BIOGRAPHY

“I, too, wondered whether I could not sell something and succeed in life. For some time I had been no good at anything. I am forty years old. . .”
Thus began Marcel Broodthaers’ life as a visual artist in 1964, leaving behind an earlier career as a poet, bookseller, museum guide, and general intellectual provocateur of Brussels café society. His first known work of art was the entombment in plaster of fifty unsold copies of his book of poetry Pense-Bête.
Broodthaers died at age fifty-two in 1976 and therefore had only twelve years as a visual artist, but in it he created an astonishing number and variety of influential objects including some twenty artist books. Early in life he had come under the influence of the surrealists, especially fellow Belgian René Magritte who introduced him to Mallarmé’s Un Coup de Dés with its abstruse language and typographical innovations. It would later serve as the inspiration for one of his most enduring and influential books. Along with Michael Asher, Daniel Buren, and Hans Haack, he was a founding father of institutional critique, a small school of artists who made art that reflects critically on its own place in arts institutions both commercial and noncommercial.

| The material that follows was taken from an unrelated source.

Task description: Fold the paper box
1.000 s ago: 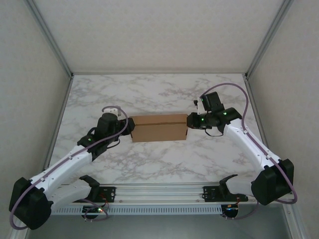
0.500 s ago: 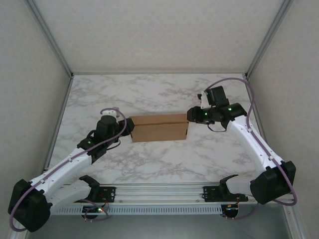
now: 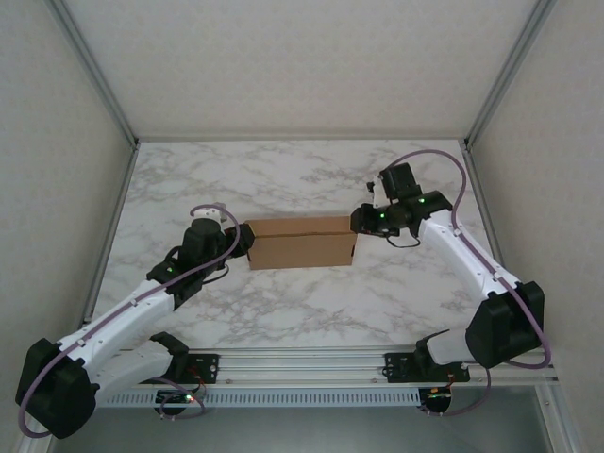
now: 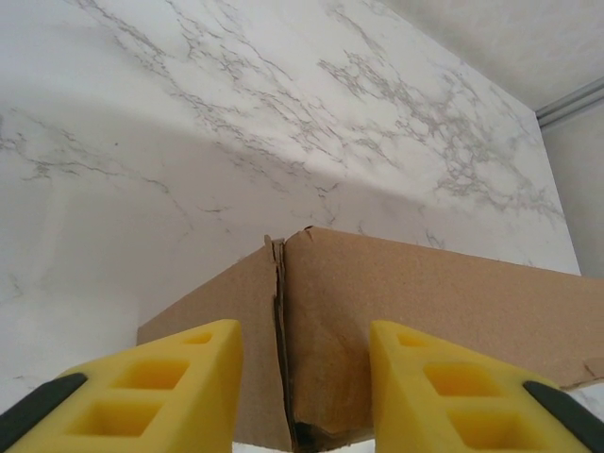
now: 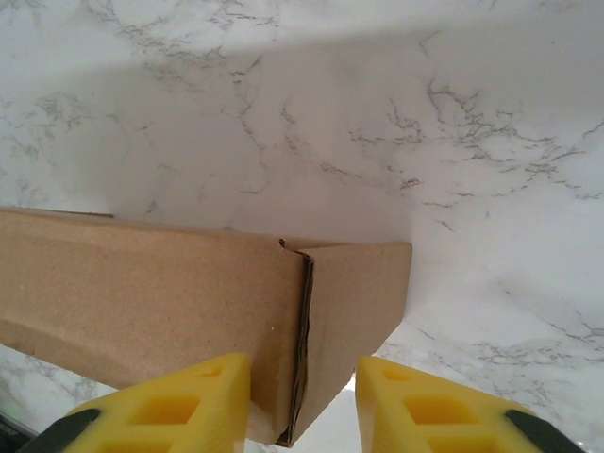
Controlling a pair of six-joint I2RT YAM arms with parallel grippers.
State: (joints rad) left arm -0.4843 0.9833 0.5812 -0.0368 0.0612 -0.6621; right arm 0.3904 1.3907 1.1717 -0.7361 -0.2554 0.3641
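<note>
Pale walls (image 3: 302, 57) closed the site in on three sides, with metal posts (image 3: 94, 71) up the back corners. The table (image 3: 311, 170), white marble with grey veining, ran from the rear wall to the rail (image 3: 302, 363) at the near edge, where my two bases sat.

My left arm (image 3: 132, 307) lay low over the near-left of the table and reached in toward the centre. My right arm (image 3: 467, 260) rose from the near-right corner and bent inward, a purple cable (image 3: 444, 160) looping above it.

The paper box (image 3: 300, 243) sat about mid-table between my two wrists. Its long side ran across, and it was folded up into a shallow brown block with its bottom on the marble.

My left gripper (image 4: 302, 326) was at the box's left end. The yellow left fingers (image 4: 179, 373) stood part-way apart, astride an upright corner of the box, and cardboard filled the whole gap between them. I could not tell whether the pads bore on the two faces or merely flanked them. The corner seam was ragged, split along its edge and crumpled at the foot.

My right gripper (image 5: 302, 360) was at the box's right end. The yellow right fingers (image 5: 415, 406) were likewise part-way apart, astride the corner there. A strip of bare marble showed between the short end face and one finger, so there was no clamp and nothing was held. A thin dark slit ran down that corner.
</note>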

The short span of his career as a visual artist makes more impressive the impact of his continuing influence. Since his death Broodthaers work has been shown at Documenta (1997, 1982) and the Venice Biennale (1980, 1978, 1976), and there have been major retrospectives at the Walker Art Center, the Museum of Contemporary Art Los Angeles, and the Palais des Beaux Arts in Brussels. In 2012, he had solo shows at the Museo d’Arte Moderna de Bologna and at the Kunstmuseum Winterthur. In 2016 he had a major retrospective at the Museum of Modern Art in New York.